TASK BRIEF: Could you reproduce the lines below from the one with "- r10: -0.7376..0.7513" through the one with "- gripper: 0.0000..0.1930"? Keep both ends and add nothing.

Stored data entries:
BEGIN

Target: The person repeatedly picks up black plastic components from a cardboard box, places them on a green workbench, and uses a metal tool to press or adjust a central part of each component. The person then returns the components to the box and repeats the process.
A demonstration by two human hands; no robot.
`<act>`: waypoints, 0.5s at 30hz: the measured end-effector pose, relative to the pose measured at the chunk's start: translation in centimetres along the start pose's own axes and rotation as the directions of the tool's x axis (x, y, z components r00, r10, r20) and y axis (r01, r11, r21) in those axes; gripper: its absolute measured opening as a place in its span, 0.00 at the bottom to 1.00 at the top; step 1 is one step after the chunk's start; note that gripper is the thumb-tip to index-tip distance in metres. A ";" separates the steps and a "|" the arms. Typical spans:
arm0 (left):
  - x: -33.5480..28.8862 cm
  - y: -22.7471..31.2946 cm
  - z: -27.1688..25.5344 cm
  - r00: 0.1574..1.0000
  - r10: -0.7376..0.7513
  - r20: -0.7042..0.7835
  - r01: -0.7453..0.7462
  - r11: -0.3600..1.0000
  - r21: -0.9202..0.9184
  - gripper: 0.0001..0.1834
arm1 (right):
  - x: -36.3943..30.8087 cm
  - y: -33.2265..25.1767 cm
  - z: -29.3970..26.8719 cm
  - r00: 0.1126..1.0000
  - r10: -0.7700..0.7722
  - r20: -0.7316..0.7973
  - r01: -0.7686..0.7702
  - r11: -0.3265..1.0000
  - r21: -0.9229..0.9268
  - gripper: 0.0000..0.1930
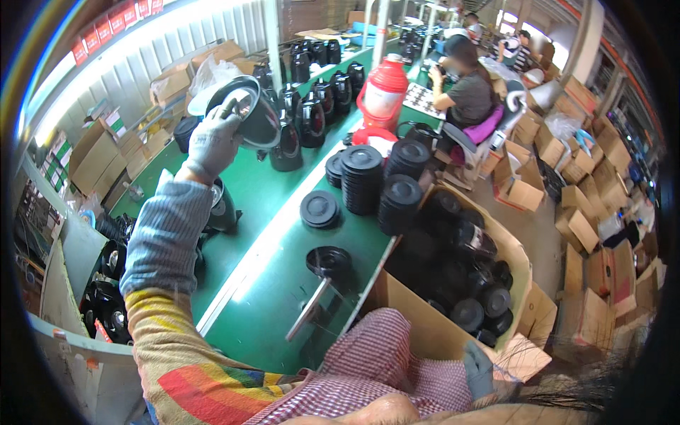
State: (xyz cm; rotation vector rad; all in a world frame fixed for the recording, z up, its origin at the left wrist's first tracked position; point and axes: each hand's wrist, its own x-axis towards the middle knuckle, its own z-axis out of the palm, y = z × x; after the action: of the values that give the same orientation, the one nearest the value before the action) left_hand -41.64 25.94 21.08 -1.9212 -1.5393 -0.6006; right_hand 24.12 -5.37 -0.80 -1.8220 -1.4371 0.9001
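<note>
My left hand (pixel 212 142), in a grey glove, is raised over the far left of the green bench and grips a glossy black jug (pixel 260 127). The jug is tilted, its round mouth toward my fingers. Below my forearm stands another dark jug (pixel 223 209), partly hidden by the sleeve. Low at the right, beside the open carton, part of my right hand (pixel 479 372) shows in a grey glove; its fingers cannot be made out clearly. Stacks of round black lids (pixel 361 180) stand mid-bench, and a low stack of lids (pixel 319 209) lies nearer.
A black ring-shaped part (pixel 328 261) and a metal bar (pixel 308 310) lie near the bench's front. Several black jugs (pixel 312 120) line the back beside a red and white container (pixel 382 95). An open carton (pixel 520 283) holds black parts. A co-worker (pixel 467 88) sits farther along.
</note>
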 end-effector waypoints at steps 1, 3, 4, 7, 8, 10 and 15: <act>-0.7 3.1 -3.2 1.000 -0.013 0.008 0.014 0.996 -0.088 0.19 | 0.8 -2.0 -0.1 0.996 -0.086 0.022 0.086 0.996 -0.037 0.22; -1.2 9.6 -7.2 0.989 0.147 -0.023 -0.148 0.955 -0.257 0.18 | 2.4 -2.1 -1.0 0.940 -0.339 0.033 0.341 0.931 -0.130 0.23; -2.0 12.6 -9.1 0.973 0.228 -0.038 -0.228 0.924 -0.305 0.18 | 3.0 -3.9 -0.8 0.908 -0.417 0.030 0.418 0.905 -0.077 0.23; -5.5 20.7 -12.4 0.917 0.398 -0.037 -0.355 0.767 -0.534 0.17 | 4.3 -7.3 -1.0 0.866 -0.493 0.080 0.491 0.870 0.041 0.27; -6.9 23.4 -13.3 0.902 0.431 -0.038 -0.375 0.734 -0.567 0.16 | 4.1 -9.1 -1.5 0.842 -0.529 0.106 0.528 0.848 0.038 0.28; -9.8 28.0 -15.1 0.866 0.499 -0.038 -0.388 0.622 -0.680 0.11 | 3.0 -10.8 -2.8 0.733 -0.677 0.067 0.673 0.736 0.070 0.33; -14.9 35.7 -17.2 0.641 0.768 -0.010 -0.459 0.373 -0.807 0.05 | -0.8 -8.7 -5.4 0.687 -0.719 0.101 0.669 0.681 0.297 0.47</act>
State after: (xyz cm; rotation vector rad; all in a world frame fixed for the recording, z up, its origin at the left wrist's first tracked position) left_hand -9.95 -1.82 17.29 -3.2098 -0.5160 -0.5677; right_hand 23.75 -4.84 9.46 -0.8639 -1.8697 0.8112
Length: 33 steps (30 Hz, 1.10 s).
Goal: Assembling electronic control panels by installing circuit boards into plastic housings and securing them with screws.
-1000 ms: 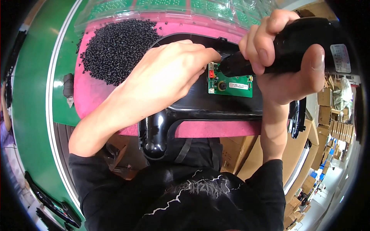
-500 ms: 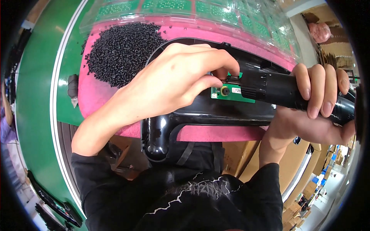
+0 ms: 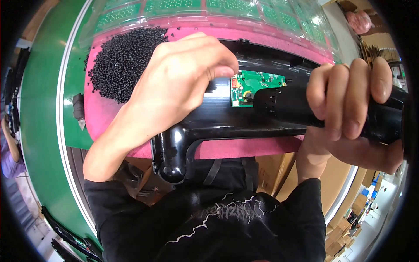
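My right hand is wrapped round a thick black cylindrical tool that looks like an electric screwdriver. Its front end points left and covers the lower right part of a green circuit board. The board lies inside a long, glossy black plastic housing. My left hand reaches across the housing, with thumb and forefinger pinched beside the board's upper left corner. Whatever lies between those fingertips, if anything, is hidden. The tool's tip is hidden as well.
A heap of small black screws lies on the pink mat, left of the housing. Clear plastic trays with green boards run along the far side. A dark wrapped object with a pointed end rests on the green surface.
My left hand has drawn left and up, from the tool's front end to the board's corner. The tool has tilted and shifted left. More of the board's left and upper part shows.
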Tool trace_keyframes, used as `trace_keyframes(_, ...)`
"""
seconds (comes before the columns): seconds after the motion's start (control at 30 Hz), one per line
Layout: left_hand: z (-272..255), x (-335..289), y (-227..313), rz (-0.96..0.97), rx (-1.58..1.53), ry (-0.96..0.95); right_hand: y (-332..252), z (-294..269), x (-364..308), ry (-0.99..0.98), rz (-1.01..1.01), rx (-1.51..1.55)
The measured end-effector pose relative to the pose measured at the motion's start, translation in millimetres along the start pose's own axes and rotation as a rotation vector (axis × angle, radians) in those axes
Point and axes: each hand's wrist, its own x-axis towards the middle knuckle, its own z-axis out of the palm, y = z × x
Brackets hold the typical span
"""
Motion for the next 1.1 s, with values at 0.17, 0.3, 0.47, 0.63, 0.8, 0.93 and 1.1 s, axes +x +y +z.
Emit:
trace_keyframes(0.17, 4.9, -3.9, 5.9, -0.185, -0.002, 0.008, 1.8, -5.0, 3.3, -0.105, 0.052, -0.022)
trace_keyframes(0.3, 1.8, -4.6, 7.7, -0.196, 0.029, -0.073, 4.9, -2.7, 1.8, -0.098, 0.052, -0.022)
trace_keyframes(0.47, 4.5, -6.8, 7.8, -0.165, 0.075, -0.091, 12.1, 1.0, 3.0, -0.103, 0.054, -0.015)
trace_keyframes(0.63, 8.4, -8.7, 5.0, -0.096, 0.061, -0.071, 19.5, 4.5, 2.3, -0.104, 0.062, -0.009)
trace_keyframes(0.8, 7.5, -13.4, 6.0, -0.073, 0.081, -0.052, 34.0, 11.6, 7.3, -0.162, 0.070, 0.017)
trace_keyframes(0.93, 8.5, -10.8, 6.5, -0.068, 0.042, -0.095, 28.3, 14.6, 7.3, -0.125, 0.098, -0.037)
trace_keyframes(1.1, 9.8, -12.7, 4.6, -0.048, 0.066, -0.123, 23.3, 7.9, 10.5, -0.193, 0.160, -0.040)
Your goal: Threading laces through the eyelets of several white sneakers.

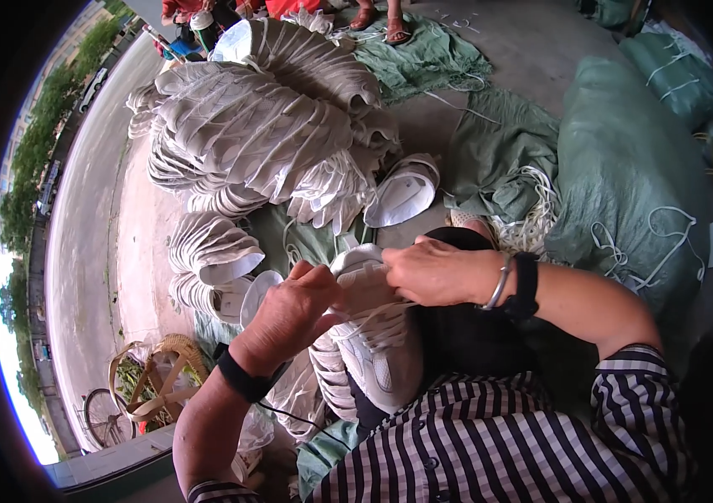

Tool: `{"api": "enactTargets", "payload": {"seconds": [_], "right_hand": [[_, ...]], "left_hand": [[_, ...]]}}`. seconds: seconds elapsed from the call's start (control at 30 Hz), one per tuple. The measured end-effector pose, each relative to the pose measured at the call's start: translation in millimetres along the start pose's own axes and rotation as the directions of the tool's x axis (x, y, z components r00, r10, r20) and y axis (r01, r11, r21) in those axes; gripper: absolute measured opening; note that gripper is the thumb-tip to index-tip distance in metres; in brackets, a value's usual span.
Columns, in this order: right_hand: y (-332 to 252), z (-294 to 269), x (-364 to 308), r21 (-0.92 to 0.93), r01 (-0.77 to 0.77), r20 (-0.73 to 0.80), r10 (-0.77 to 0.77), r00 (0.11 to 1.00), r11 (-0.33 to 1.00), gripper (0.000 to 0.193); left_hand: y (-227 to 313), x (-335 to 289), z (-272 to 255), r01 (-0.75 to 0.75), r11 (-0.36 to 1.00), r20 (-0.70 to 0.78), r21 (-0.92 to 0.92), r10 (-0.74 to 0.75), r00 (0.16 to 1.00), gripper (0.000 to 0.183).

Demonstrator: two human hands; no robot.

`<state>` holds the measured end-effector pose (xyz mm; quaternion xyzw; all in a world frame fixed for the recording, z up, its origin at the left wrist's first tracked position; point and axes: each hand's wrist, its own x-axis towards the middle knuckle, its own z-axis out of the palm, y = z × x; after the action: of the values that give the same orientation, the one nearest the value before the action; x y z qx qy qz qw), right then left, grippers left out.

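A white shoe upper (384, 364) with pale mesh panels lies over my lap, its toe toward me. White shoelaces (381, 328) cross its front below the tongue (365, 285). My left hand (293, 308) is closed at the upper's left edge; its curled fingers hide what they pinch. On the other side, my right hand (438, 272) grips the upper's edge beside the tongue, thumb and fingertips together. More stacked uppers (333, 377) rest just left of this one, below my left hand.
A large heap of nested white uppers (247, 126) lies ahead, with smaller stacks (214, 247) at its left. Loose white laces (532, 205) spill over green sacking beside a bulging green sack (624, 168). A woven basket (159, 377) stands at lower left. Another person's sandalled feet (396, 29) are at the far edge.
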<state>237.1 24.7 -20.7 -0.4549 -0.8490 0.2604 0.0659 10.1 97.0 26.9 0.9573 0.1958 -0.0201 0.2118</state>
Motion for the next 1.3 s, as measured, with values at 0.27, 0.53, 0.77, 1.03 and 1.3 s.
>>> {"api": "enactTargets", "payload": {"seconds": [0.27,0.53,0.77,1.03,1.3], "right_hand": [[-12,-3,24,0.23,-0.08,-0.186,0.125,0.975,0.97,0.011],[16,-99,28,0.468,0.749,-0.864,0.42,0.277,0.469,0.014],[-30,34,47,-0.038,0.155,-0.352,-0.158,0.922,0.987,0.004],[-18,42,51,-0.112,0.123,-0.46,-0.161,0.873,0.986,0.006],[82,-21,-1,0.877,0.111,-0.481,0.839,0.255,0.468,0.01]], "left_hand": [[-9,-6,10,-0.034,0.998,-0.121,-0.052,0.028,0.992,0.023],[-9,-20,27,-0.039,0.999,-0.218,-0.038,0.03,0.976,0.022],[-15,-39,41,0.016,0.996,-0.329,-0.089,-0.044,0.943,0.022],[-8,-33,38,0.023,0.995,-0.342,-0.096,-0.055,0.938,0.03],[3,-29,37,0.085,0.993,-0.259,-0.088,-0.105,0.96,0.045]]}}
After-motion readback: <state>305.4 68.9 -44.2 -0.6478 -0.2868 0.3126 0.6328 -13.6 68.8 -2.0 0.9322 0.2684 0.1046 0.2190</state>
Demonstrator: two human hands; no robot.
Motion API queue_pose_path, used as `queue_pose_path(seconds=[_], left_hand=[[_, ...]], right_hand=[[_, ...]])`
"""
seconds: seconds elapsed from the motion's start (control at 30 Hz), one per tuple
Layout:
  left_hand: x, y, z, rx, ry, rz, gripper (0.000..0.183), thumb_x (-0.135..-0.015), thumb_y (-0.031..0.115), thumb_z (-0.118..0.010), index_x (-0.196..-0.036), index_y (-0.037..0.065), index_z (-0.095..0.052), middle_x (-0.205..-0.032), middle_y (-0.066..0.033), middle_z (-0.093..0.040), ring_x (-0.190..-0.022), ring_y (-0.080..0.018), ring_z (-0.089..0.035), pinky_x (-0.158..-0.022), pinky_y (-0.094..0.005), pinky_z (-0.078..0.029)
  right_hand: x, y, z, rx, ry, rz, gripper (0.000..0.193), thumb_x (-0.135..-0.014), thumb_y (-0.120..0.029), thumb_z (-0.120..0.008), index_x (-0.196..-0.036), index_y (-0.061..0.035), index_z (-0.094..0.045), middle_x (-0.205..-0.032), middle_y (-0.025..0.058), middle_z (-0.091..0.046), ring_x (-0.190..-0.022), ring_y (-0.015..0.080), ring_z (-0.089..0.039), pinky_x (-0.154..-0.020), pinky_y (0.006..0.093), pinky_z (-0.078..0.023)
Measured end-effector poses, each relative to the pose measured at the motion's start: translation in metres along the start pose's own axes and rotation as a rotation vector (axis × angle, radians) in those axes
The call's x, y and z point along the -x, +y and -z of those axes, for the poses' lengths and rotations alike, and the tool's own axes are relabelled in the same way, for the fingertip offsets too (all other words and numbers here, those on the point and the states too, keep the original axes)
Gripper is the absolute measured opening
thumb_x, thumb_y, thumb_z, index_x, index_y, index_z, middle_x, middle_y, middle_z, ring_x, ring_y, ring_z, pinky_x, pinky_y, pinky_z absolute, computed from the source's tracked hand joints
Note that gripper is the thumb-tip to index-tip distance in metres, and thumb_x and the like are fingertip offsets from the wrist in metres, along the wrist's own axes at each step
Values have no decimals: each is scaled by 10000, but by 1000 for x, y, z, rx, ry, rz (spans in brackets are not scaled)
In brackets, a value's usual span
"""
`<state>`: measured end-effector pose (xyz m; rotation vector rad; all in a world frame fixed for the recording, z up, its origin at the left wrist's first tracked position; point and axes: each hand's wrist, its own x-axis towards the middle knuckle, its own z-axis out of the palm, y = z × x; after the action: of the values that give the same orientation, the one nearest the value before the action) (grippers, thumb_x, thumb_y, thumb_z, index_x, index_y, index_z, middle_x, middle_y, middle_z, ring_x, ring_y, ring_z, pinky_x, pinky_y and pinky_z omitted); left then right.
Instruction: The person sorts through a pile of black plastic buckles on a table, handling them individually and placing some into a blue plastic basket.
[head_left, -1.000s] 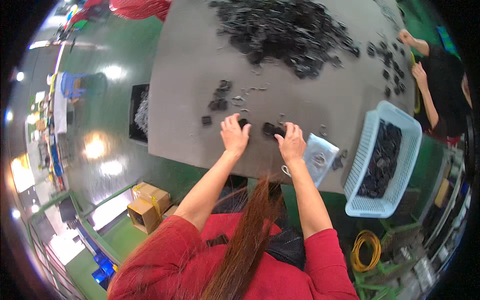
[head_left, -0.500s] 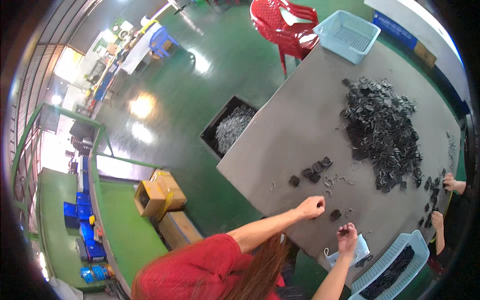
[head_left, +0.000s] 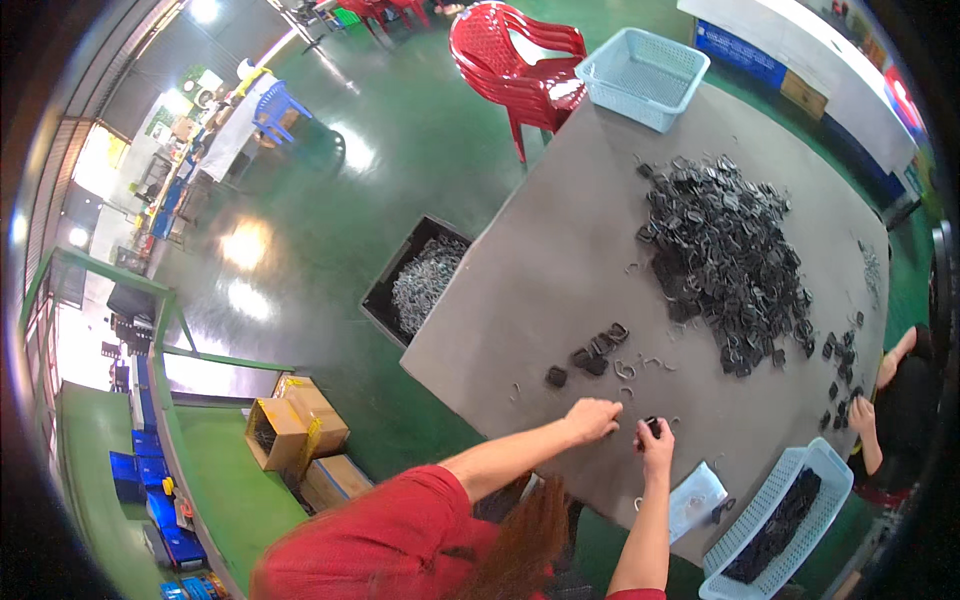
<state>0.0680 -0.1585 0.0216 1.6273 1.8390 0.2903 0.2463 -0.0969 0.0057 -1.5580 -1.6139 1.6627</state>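
My right hand (head_left: 655,445) is closed around a small black plastic piece (head_left: 652,426), held just above the table. My left hand (head_left: 595,420) is close beside it, fingers pinched together; whatever is in them, if anything, is hidden. Beyond my hands lie several black squarish pieces (head_left: 597,347) in a short row, with pale curved hooks (head_left: 626,370) scattered alongside. A large heap of similar black parts (head_left: 725,255) covers the middle of the grey table (head_left: 530,270). Near my right forearm rests a light blue packet or cloth-like item (head_left: 697,499).
A light blue basket (head_left: 838,468) with black parts stands at the near right; another basket (head_left: 655,115) sits at the far corner. Across the table, a co-worker's hands (head_left: 864,415) touch black pieces. A black bin (head_left: 385,310) of grey parts and red chairs (head_left: 490,50) flank the table.
My right hand has picked up the black piece from the table and closed on it, moving nearer my left. My left hand stays pinched. The whole view has shifted somewhat.
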Motion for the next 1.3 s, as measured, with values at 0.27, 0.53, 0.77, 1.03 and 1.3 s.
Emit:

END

EXERCISE RESPONSE:
  - r10: -0.7376..0.7513
  - r20: -0.7042..0.7835
  - r01: -0.7453..0.7462
  - r11: -0.3600..1.0000
  - r21: -0.9202..0.9184
  - gripper: 0.0001..0.1834
arm1 (right):
  - x: -36.3943..30.8087 cm
  - y: -33.2265..25.1767 cm
  - z: -29.3970..26.8719 cm
  - r00: 0.1126..1.0000
  - r10: -0.7700..0.7722
  - r20: -0.7316..0.7973
  - r01: -0.7686..0.7702
  - r11: -0.3265..1.0000
  - r21: -0.9229..0.9268
  - gripper: 0.0000..0.1930

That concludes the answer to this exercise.